=== ASSIGNED TASK ===
Among the records below, find each line that includes the string "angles" and copy it.

(Stored records)

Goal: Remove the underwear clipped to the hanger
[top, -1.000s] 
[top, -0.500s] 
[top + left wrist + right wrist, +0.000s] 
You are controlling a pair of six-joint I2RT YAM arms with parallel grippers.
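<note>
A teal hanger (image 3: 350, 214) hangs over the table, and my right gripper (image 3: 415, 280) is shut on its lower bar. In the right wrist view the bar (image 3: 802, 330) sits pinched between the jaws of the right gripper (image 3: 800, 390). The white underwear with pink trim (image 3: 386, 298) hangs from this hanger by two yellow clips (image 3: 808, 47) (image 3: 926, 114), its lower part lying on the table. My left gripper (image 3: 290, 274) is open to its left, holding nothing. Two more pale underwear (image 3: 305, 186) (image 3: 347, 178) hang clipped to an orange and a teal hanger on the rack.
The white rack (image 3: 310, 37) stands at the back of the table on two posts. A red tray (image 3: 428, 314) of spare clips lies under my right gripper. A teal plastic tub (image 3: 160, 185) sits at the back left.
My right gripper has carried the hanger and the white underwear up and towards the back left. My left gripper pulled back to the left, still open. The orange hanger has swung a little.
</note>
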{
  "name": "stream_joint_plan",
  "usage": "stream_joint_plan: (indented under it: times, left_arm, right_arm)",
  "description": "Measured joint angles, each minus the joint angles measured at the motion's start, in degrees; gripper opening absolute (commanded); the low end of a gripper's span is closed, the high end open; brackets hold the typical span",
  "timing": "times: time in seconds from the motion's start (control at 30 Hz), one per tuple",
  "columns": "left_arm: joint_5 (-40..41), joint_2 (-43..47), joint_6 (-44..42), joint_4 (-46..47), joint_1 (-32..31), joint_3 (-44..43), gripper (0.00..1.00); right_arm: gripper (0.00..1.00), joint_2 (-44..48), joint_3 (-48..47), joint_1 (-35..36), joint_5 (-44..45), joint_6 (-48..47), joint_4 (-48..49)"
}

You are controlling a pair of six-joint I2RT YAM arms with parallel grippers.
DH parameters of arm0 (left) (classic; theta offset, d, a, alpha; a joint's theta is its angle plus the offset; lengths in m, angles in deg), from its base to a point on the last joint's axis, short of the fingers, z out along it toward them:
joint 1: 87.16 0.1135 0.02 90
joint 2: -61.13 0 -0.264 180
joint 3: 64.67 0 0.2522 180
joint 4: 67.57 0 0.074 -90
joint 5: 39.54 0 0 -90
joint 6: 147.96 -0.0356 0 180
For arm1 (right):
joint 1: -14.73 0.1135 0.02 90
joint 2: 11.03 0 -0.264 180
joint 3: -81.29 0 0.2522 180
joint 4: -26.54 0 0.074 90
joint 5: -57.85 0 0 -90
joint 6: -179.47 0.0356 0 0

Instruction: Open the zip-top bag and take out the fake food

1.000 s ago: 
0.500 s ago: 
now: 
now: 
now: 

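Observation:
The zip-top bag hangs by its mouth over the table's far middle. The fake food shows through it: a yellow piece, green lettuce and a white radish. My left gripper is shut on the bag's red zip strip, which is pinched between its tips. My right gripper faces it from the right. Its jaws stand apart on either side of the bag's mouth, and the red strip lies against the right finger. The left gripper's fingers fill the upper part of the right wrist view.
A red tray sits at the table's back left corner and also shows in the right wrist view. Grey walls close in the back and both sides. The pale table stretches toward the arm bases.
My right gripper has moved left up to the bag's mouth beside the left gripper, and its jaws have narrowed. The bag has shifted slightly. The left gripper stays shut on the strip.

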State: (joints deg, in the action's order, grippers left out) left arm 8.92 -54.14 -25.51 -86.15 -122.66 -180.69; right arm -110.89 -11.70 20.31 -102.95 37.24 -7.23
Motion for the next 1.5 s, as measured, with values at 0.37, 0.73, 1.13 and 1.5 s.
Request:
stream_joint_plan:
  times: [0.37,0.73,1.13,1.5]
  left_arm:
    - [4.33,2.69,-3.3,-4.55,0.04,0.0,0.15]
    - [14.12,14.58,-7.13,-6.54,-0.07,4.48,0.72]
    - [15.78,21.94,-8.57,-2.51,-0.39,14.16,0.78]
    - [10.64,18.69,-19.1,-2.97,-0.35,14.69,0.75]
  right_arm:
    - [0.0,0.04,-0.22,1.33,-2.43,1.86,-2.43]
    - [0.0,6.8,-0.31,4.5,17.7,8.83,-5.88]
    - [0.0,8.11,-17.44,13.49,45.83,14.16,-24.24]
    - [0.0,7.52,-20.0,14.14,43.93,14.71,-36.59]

=== ANSWER BOX ===
  "description": "Measured joint angles, each minus the joint angles measured at the motion's start, in degrees; gripper opening absolute (commanded); the low end of a gripper's span is closed, the high end open; brackets hold the typical span",
DH parameters of arm0 (left) (classic; theta offset, d, a, alpha; a joint's theta is its angle plus the offset; lengths in m, angles in deg), from its base to a point on the last joint's axis, short of the fingers, z out along it toward them:

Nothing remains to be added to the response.